Only lines with the string "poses" are wanted. Pull them out of the data.
►
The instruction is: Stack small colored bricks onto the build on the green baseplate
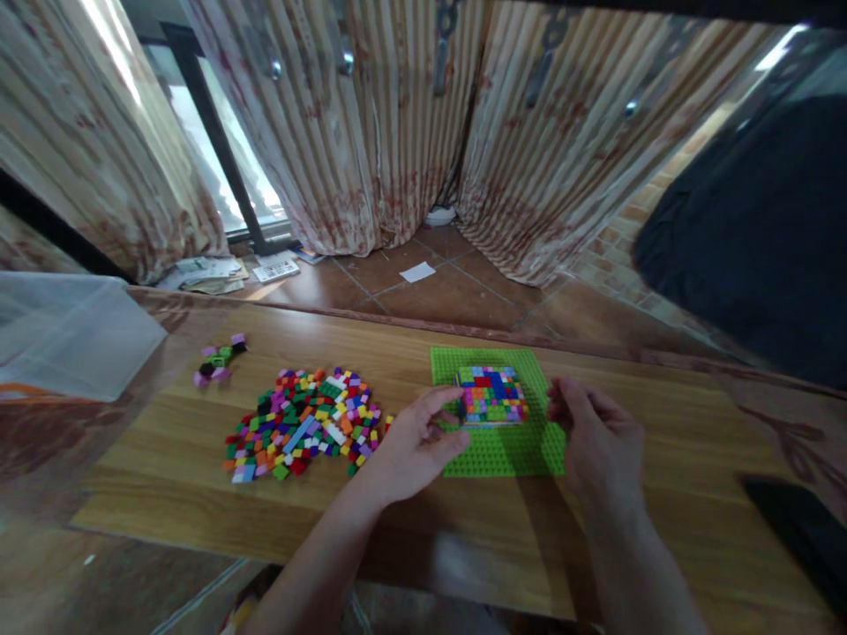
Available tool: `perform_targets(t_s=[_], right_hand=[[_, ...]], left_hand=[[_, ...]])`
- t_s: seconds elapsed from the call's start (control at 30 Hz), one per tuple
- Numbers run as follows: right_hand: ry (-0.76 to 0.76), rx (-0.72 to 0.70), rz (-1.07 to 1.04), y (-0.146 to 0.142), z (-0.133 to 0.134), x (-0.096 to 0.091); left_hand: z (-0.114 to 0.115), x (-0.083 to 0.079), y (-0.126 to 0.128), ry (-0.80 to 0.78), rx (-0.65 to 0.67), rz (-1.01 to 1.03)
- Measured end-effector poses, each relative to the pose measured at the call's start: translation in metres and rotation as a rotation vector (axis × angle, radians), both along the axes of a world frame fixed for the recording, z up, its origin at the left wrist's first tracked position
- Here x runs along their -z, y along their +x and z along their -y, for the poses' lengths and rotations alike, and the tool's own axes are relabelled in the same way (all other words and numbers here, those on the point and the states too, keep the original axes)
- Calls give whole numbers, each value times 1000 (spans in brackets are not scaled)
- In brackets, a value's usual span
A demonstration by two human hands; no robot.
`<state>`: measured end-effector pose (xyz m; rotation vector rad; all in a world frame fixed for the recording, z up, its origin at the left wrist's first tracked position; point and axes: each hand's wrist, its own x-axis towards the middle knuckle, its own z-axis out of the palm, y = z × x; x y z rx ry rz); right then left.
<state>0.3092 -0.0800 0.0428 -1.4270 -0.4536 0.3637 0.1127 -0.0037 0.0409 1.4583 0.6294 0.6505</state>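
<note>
A low rectangular block of many-coloured toy bricks (493, 397) stands on a green studded baseplate (503, 454). At its left side is my left hand (420, 445), thumb and fingers apart and curved, the fingertips close to the bricks' left edge; whether they touch it I cannot tell. My right hand (599, 437) hovers by the baseplate's right edge, fingers curled together in a pinch. Anything between those fingertips is hidden. Left of my left hand lies a wide pile of loose toy bricks (304, 423) in mixed colours and sizes.
Beyond the pile sits a small cluster of pink, green and black pieces (221, 360). A translucent plastic bin (72, 331) is at the left end of the wooden table (397, 538). A dark flat object (794, 529) lies at the right. Striped curtains (371, 132) hang behind.
</note>
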Motion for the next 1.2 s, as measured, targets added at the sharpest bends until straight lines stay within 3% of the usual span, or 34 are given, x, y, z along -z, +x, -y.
perform_targets(t_s=[0.13,0.2,0.27,0.37,0.47,0.57,0.7,1.0,1.1,1.2], right_hand=[[74,162,247,-26,-1,-13],[38,147,426,-41,2,-17],[9,23,602,-56,5,-18],[-35,-290,827,-80,3,-11],[-107,-562,938,-100,-5,1],[-182,-681,978,-111,-16,14],[-284,-710,1049,-116,-27,25],[-323,-718,1056,-120,-35,31],[-280,-732,959,-117,-32,24],[-247,-658,867,-111,-27,13]], left_hand=[[5,0,2,126,59,-11],[5,1,3,143,13,34],[2,1,3,141,-89,96],[-6,-2,-2,111,-290,163],[-17,-5,-12,74,-503,190],[-27,-5,-22,25,-665,215],[-36,-5,-32,-59,-763,253],[-35,-8,-39,-122,-680,178],[-34,-7,-38,-90,-590,150],[-30,-7,-36,-61,-424,95]])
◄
■ Response for this exercise ■
- Measured end-effector poses, each relative to the pose measured at the call's start: translation in metres and rotation as a rotation vector (axis × angle, radians), both along the axes of a world frame fixed for the recording, z up, its origin at the left wrist's first tracked position
- Here x runs along their -z, y along their +x and z along their -y, for the poses' lengths and rotations alike, and the tool's own axes are relabelled in the same way (all other words and numbers here, those on the point and the states too, keep the original axes)

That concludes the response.